▶ _Task brief_
The whole listing below is to be copied exactly.

-------------------------

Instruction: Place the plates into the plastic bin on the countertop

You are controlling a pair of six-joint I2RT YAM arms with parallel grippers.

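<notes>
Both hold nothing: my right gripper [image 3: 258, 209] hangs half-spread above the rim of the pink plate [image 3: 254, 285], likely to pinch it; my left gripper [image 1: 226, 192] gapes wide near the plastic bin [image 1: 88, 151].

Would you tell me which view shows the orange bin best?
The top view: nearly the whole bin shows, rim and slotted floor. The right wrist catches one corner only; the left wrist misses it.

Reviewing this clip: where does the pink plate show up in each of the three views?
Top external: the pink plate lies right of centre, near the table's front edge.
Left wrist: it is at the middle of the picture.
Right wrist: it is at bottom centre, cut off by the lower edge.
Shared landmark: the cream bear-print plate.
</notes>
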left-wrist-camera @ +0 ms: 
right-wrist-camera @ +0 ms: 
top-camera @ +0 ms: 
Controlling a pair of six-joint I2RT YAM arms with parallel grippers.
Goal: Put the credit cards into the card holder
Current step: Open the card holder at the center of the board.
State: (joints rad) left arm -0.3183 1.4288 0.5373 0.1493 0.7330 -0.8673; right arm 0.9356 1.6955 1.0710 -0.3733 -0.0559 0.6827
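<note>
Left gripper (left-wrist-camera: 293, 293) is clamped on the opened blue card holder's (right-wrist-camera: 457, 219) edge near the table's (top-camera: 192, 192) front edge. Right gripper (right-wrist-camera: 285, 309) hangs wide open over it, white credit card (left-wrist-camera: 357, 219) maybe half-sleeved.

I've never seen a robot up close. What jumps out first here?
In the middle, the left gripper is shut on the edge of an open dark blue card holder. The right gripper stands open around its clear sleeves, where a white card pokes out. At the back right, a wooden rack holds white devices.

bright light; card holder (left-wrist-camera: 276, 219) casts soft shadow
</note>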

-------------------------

▶ _Answer below_
Instruction: Place the plates into the plastic bin on the countertop

You are controlling a pair of six-joint I2RT YAM arms with parallel grippers.

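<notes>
Both hold nothing: my right gripper [image 3: 258, 209] hangs half-spread above the rim of the pink plate [image 3: 254, 285], likely to pinch it; my left gripper [image 1: 226, 192] gapes wide near the plastic bin [image 1: 88, 151].

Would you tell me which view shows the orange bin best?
The top view: nearly the whole bin shows, rim and slotted floor. The right wrist catches one corner only; the left wrist misses it.

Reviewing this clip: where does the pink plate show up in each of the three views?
Top external: the pink plate lies right of centre, near the table's front edge.
Left wrist: it is at the middle of the picture.
Right wrist: it is at bottom centre, cut off by the lower edge.
Shared landmark: the cream bear-print plate.
</notes>
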left-wrist-camera @ +0 ms: 
right-wrist-camera @ +0 ms: 
top-camera @ +0 ms: 
Controlling a pair of six-joint I2RT YAM arms with parallel grippers.
Goal: Put the credit cards into the card holder
Current step: Open the card holder at the center of the board.
State: (joints rad) left arm -0.3183 1.4288 0.5373 0.1493 0.7330 -0.8673; right arm 0.9356 1.6955 1.0710 -0.3733 -0.0559 0.6827
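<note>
Left gripper (left-wrist-camera: 293, 293) is clamped on the opened blue card holder's (right-wrist-camera: 457, 219) edge near the table's (top-camera: 192, 192) front edge. Right gripper (right-wrist-camera: 285, 309) hangs wide open over it, white credit card (left-wrist-camera: 357, 219) maybe half-sleeved.

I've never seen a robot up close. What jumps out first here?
In the middle, the left gripper is shut on the edge of an open dark blue card holder. The right gripper stands open around its clear sleeves, where a white card pokes out. At the back right, a wooden rack holds white devices.

bright light; card holder (left-wrist-camera: 276, 219) casts soft shadow
</note>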

Nothing remains to be added to the exercise.